Pseudowissenschaft monetarisiert
13.01.2009 von André BräklingMit Facionic ist ein Anbieter in den Weiten des Netzes aufgetaucht, der auf Basis der Pseudowissenschaft Physiognomik Persönlichkeitsprofile aus Bildern einer Person erstellt. Dazu werden einzelne Merkmale des Gesichtes überprüft und daraus Rückschlüsse auf den Persönlichkeit gezogen. Grundsätzlich ist das natürlich nichts schlimmes – ein netter Dienst, der Menschen, die Wert auf Horoskope oder die unzähligen Persönlichkeitstests legen, Freude bereiten könnte. Wer Geld dafür ausgeben mag, kann dies gerne tun… und genauso kann ein Unternehmen das Konzept nutzen, da sicherlich ein Markt vorhanden ist. Dennoch stört mich etwas an diesem Dienst.
Auf der gesamten Webseite des Anbieters wird dem Leser suggeriert, dass es sich bei der Physiognomik um eine anerkannte Wissenschaft handelt. Zwar wird desöfteren geschickt erwähnt, dass es um die Wirkung auf Mitmenschen gehe (von der auch ich glaube, dass sie sich mit wissenschaftlichen Erfahrungswerten in der Gesellschaft, z.B. dem Schönheitsideal, einschätzen lässt), jedoch konnte ich keine Stelle finden, an der explizit erklärt wird, dass man nicht zwingend von einem Gesicht auf die Persönlichkeit eines Menschen folgern kann. Die gesamte pseudowissenschaftliche Komponente des Dienstes wird geschickt vertuscht. Ganz besonders stört mich, dass in der Hilfe des Angebotes sogar die Analyse der eigenen Kinder indirekt beworben wird.
Nun mag mancher einwerfen, dass es doch die eigene Dummheit der Nutzer sei, wenn sie tatsächlich an einen akzeptierten wissenschaftlichen Hintergrund glauben. Dieses Argument würde ich bei den meisten Wahrsageangeboten u.ä. ziehen lassen, aber die Physiognomik birgt ein enormes Gefahrenpotential, wenn Menschen sie als ernsthafte Wissenschaft akzeptieren. Auf der Seite wird korrekt erwähnt, dass diese “Kunst” bereits von den alten Griechen praktiziert wurde – und genau diese lange Geschichte sollte man sich einmal ansehen, um zu erkennen, welches Problem die Einschätzung eines Menschen nur auf Basis seines Äußeren birgt.

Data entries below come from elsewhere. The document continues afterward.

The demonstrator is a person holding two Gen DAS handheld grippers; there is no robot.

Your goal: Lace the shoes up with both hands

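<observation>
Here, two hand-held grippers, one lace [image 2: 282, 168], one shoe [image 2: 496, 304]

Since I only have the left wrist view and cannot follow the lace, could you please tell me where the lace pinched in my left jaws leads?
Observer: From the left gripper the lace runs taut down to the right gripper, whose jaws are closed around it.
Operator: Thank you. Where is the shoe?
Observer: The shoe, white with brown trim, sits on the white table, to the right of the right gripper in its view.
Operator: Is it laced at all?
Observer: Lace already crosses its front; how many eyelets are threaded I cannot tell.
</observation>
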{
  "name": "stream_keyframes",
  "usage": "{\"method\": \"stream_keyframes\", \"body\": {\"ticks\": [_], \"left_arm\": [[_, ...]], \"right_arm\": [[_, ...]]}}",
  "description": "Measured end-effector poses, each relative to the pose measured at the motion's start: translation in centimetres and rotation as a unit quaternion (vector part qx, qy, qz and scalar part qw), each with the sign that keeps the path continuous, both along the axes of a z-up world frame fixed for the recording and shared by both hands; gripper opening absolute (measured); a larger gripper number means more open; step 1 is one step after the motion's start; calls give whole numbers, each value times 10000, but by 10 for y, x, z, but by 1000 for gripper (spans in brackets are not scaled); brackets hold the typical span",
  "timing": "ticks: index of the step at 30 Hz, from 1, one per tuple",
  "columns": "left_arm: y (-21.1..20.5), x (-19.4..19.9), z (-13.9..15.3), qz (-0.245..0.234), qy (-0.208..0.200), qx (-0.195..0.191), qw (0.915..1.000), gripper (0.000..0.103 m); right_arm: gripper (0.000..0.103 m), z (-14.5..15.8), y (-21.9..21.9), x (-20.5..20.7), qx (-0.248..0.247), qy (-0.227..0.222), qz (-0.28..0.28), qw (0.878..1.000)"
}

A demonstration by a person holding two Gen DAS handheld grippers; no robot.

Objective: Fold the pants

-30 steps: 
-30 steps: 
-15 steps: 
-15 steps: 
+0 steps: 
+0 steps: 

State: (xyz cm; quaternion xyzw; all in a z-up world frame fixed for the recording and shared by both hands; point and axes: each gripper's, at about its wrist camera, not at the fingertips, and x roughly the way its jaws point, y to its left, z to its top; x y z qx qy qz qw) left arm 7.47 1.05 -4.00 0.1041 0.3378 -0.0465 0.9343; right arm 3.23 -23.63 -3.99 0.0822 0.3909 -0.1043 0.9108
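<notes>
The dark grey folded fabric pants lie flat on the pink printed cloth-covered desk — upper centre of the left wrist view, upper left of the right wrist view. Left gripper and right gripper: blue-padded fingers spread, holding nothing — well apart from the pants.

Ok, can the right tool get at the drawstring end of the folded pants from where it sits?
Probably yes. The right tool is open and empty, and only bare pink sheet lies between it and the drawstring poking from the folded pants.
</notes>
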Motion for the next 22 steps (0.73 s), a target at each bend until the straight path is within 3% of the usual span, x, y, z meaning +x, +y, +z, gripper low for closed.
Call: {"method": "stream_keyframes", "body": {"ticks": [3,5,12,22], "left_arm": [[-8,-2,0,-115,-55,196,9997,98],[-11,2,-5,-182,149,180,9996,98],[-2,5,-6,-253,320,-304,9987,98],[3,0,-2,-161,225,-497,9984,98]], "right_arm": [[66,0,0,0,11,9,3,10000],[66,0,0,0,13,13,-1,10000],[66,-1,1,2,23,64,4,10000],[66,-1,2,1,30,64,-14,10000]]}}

Im 18 Jahrhundert war Johann Caspar Lavater der herausragende Verfechter der Physiognomik. Sein vierbändiges Werk “Physiognomische Fragmente zur Beförderung der Menschenkenntnis und Menschenliebe” war für damalige Verhältnisse ein durchschlagender Erfolg, es kann bei Google Books eingesehen werden. Doch schon damals wurde diese “Wissenschaft” skeptisch betrachtet, so schrieb Lichtenberg 1801:
Wenn die Physiognomik das wird, was Lavater von ihr erwartet, so wird man die Kinder aufhängen, ehe sie die Thaten gethan haben, die den Galgen verdienen.
(Zitiert nach Buser, Remo (1973): Ausdruckspsychologie. Problemgeschichte, Methodik und Systematik der
Ausdruckswissenschaft. München/Basel: Ernst Reinhardt Verlag. S.49)
Das von dort der Weg zur Eugenik der Nationalsozialisten nicht mehr weit ist, sollte recht schnell klar sein. Laut Wikipedia hat sich der US-amerikanische Germanist Richard T. Gray in seiner Arbeit “About face. German physiognomic thought from Lavater to Auschwitz” mit genau dieser Fragestellung befasst.
Doch bevor ich nun zu weit vom Thema abdrifte, möchte ich nun wieder den Bogen zu Facionic schlagen. Natürlich unterstelle ich dem Unternehmen und auch seinen Kunden keinen Rassismus o.ä. – ich verstehe den Dienst wie eingangs erwähnt lediglich als weitere Variante unzähliger, harmloser Persönlichkeitstests. Aber ich möchte an dieser Stelle ganz klar sagen, dass ich den Umgang mit diesem Thema in einer solchen wissenschaftlichen Verpackung nicht nur als unangemessen gutgläubigen Kunden gegenüber, sondern insbesondere als unverantwortlich empfinde. In meinen Augen handelt es sich um ein Produkt, das auch ohne den Versuch die Physiognomik wieder als Wissenschaft salonfähig zu machen, sicherlich genügend Kunden gefunden hätte. Dazu müsste man einfach nur auf eine esoterische statt einer wissenschaftlichen Herangehensweise wechseln.